While he says he was grateful to be doing one thing so few individuals have both the time, means, or need to tackle, Mofid admits that he felt extremely lonely a lot of the time.
“The reality is that 95% of the time I was alone,” he says. “You have to actually study to get snug being lonely and type of adore it in a method.
“To love actually getting to know your self, since you’re going months on finish with out seeing anybody that you realize in locations the place there’s perhaps not a lot of connectivity…
“So that sort of loneliness can be very isolating at times. But at the same time, it really pushed me to make friends and meet people.”
Aged 25, he visited North Korea, the ultimate country on his checklist, by collaborating within the Pyongyang International Marathon, an annual race held within the capital metropolis.
“That trip was just incredible. I mean, getting off the plane and touching down in my 195th and final country…” he says.
“I became the youngest person to ever visit every country per NomadMania, barely. I beat the guy that was the previous record holder by I think, six weeks.”

Mofid celebrated reaching his “grand finale finish line” by heading to a bar with his pals.
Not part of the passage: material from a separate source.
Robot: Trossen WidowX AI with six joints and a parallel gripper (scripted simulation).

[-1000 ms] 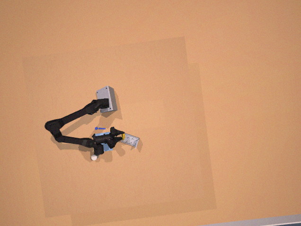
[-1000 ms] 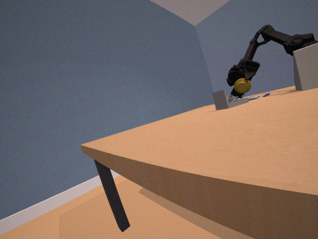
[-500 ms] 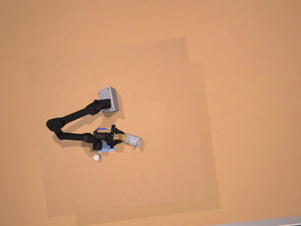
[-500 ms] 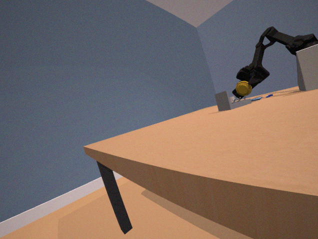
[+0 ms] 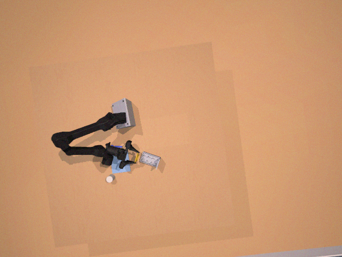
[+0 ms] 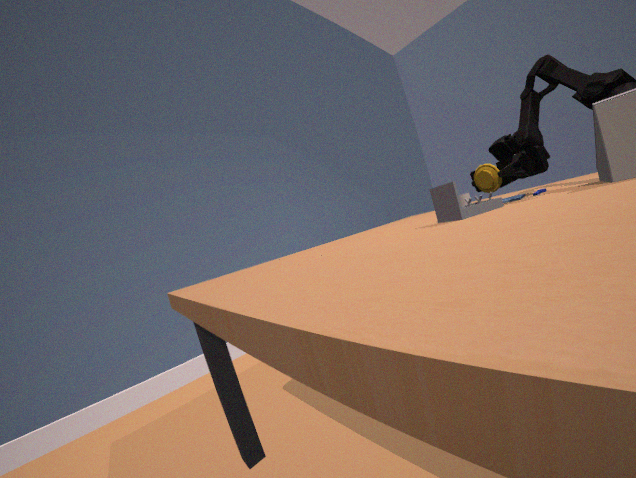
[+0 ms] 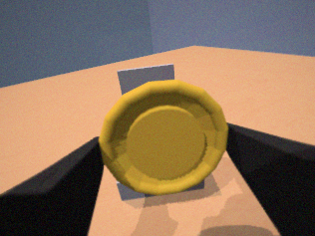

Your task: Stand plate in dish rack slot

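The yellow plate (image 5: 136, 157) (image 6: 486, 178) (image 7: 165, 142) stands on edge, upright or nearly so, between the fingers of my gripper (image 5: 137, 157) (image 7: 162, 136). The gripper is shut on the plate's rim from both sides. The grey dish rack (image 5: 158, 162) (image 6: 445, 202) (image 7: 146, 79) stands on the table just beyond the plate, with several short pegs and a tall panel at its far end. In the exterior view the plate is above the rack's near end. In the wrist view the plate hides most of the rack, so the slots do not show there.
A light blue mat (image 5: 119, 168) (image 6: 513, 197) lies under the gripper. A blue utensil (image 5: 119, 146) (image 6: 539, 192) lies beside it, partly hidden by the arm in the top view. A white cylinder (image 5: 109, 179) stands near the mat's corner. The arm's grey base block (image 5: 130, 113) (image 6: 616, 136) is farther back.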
“That was the big celebration, to have some beers in the world’s most isolated and remote country,” he says.
“We went to a dive bar. People don’t even know they have those in North Korea, but they do.”
Pferdmenges Lucas, 23, from Germany, might have since overwhelmed Mofid’s report, in accordance to NomadMania’s UN Master’s list.
Mofid significantly loved getting the chance to watch individuals within the country “going about their daily lives” and doing easy issues resembling operating, commuting to work, and enjoying video games with one another.
“I think that kind of sums up what I had learned throughout the whole journey,” he says. “We have shared pursuits, we’ve got shared hobbies…
“So those sorts of things, seeing that innate ability of humans wanting to connect with each other in the most isolated country in the world was something extraordinarily powerful.”
Now again in California, Mofid is slowly readjusting to being in a single place for an prolonged interval of time.
Reflecting on his journey, he admits that he’s extremely proud of himself, and has discovered that “no one is going to believe in you as much as you do yourself.”
“When I told my friends and my family that I had this mission, I was going to visit every country in the world, not a single one of them told me that I could do it,” he recollects.
“They all said, ‘You’re going to go to Afghanistan and North Korea and Somalia and Yemen and the Congo, and you’re going to get yourself killed.’”
Mofid was ready to make “hundreds of friendships” all through his travels, and continues to be in contact with many of these he met alongside the best way.
“It just goes to show the goodness of humanity,” he says. “The fact that I could walk down a street and a busy slum in Central Africa and be welcomed with a smile, a glass of tea and an invitation of dance.”
During the course of the journey, Mofid met many others who struggled with mental health problems like his, and says that this helped him immensely.
“Travel helped me recognize that mental health disorders don’t discriminate,” he says.
“People from all over the world shared a lot of the same plights and challenges that I did with my own mental health, and there’s something very comforting in that.”
Mofid nonetheless struggles with OCD to this day, and says he’s accepted that it’s going to at all times be a half of his life in “some capacity.”
“But being able to accept that and speak so openly about my experiences, makes it so much less scary,” says Mofid.
“And I feel like now, seven years after this whole journey began, I’m in control of my OCD, whereas before it was in control of me.”